The drive for quality is no longer a topic of interest or intellectual discussion, but instead is a strategic and tactical imperative. The pursuit of quality has taken on a religious fervor that, even to the experts, has been surprising. To earn the Malcolm Baldridge National Quality Award has clearly become a prestigious accomplishment (witness the advertising campaign launched by IBM, Cadillac, Xerox and Motorola).

Understanding quality and developing the quality organization is a far greater challenge than most firms have understood, however. The first attempts to do so occurred in the early sixties under the slogan "Zero Defects." We discovered then that all the hoopla, sloganeering, badges and awards in the world were not enough without massive changes in the system. Consider, for example, that 169,000 organizations applied for consideration of the 1990 award while only 200 were considered worthy of even a second review by the evaluation committee.As so many American managers are prone to do, the search for simple answers goes on. The most commonly used definition of quality is simply "conformance to standards." Not only is this definition outdated by nearly two decades, it is terribly shortsighted. The Baldridge Award demands quality defined by the customer, pervasive organization-wide quality values, quality systems and processes, quality goals tied to strategic quality plans, continuous improvement of processes and outputs, shortened response time of all operations, decisions based on facts and data, design of error and defect prevention, relations with suppliers and methods of evaluating supplier quality processes, and transformational leadership which encourages participation and involvement of all employees.

One model of quality management demands constant emphasis on three elements: elimination of things gone wrong and/or doing wrong things (error-free, defect-free work); assuring things gone right and/or doing the right things (service, responsiveness, accuracy, promises kept); and delights/surprises (going beyond what is expected, doing more than just satisfying the customer, exceeding expectations adding unanticipated value, service or response).

To simply launch a program of "quality control," to implement a few quality circles or problem-solving teams or to issue a new mission statement to pronounce and exhort is not nearly enough in the competitive world we face. Too many firms have responded to the quality emphasis in exactly the wrong way - i.e. adding or increasing inspection, or by adding committees, task forces and quality gurus. The object of the quality movement is to devise systems which eliminate defects, not one which catches them. Our findings are quite consistent with national findings. Forty percent to 60 percent of the cost associated with doing business is consumed by wasteful activity - checking, correcting, fixing, repairing, apologizing or advertising to gain customers to make up for those who have been lost.

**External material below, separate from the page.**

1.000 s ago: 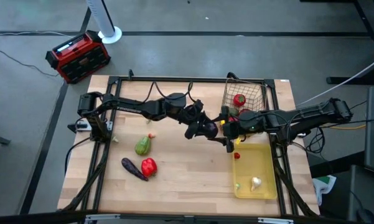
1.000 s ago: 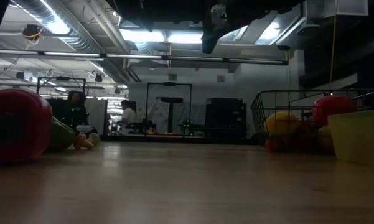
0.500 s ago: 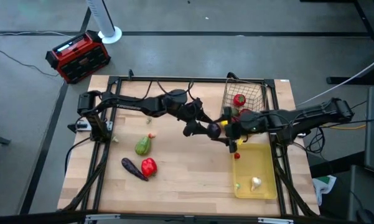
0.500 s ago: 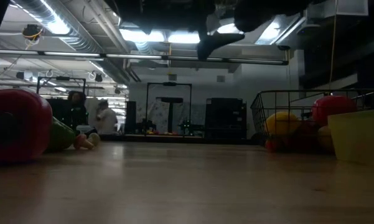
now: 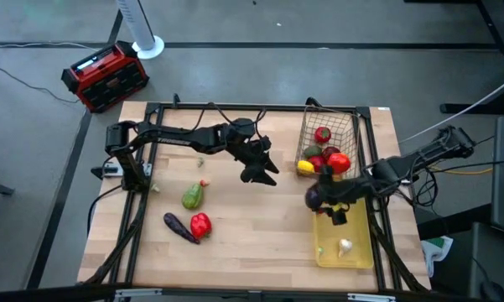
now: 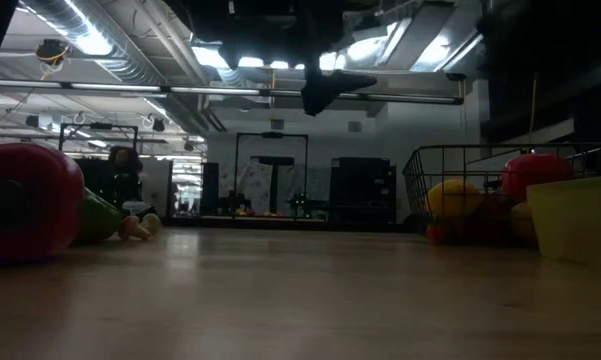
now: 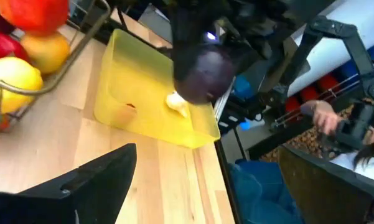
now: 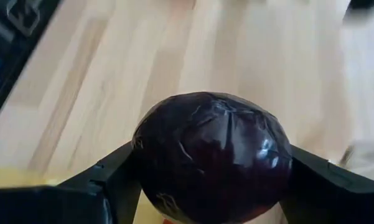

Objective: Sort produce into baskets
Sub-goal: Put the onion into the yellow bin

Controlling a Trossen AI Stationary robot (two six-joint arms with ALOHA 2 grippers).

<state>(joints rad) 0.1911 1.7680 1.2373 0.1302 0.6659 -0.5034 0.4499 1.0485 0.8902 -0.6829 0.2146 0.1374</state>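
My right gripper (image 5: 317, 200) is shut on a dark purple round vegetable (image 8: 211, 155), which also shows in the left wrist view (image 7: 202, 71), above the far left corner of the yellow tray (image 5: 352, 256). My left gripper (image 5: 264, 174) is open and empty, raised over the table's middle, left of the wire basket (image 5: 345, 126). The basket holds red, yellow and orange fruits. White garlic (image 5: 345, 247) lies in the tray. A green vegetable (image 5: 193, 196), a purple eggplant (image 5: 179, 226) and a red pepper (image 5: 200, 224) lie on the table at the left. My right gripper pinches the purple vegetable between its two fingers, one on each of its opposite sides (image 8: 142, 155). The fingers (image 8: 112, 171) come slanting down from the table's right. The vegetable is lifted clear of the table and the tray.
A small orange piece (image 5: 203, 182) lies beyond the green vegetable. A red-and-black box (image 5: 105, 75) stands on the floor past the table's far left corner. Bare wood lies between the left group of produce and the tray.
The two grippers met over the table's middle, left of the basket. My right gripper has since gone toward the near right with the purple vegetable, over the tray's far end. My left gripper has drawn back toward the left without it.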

Mazda has demonstrated its commitment to quality by cutting executive pay 10 percent for six months as a consequence of just 3,500 cars recalled for defective brake lights. Nordstrom is noted for its service and follow-up and its ability to go beyond what is expected. Ford Motor has provided many examples of improving quality in recent years - trumpeting its employee involvement process. Most recently, you may have noticed the ads Ford is running to point out the new coating it is using on the auto exterior to prevent scratches and stone bruises. The differences are not just cosmetic. A well-conceived total quality effort, one which focuses on service, productivity, efficiency and maximizing the use of resources so that more and more resources are available for improving product quality and customer service has massive potential. The life expectancy of U.S. manufactured appliances, for example, varies from eight years to 18 years for seven major brands. The number of defects in manufacture of U.S. cars ranges from 37 per unit to 154 per unit, the amount of time required to change identical major manufacturing dies ranges from two minutes to two hours in different plants. The payoff from a serious quality effort are phenomenal.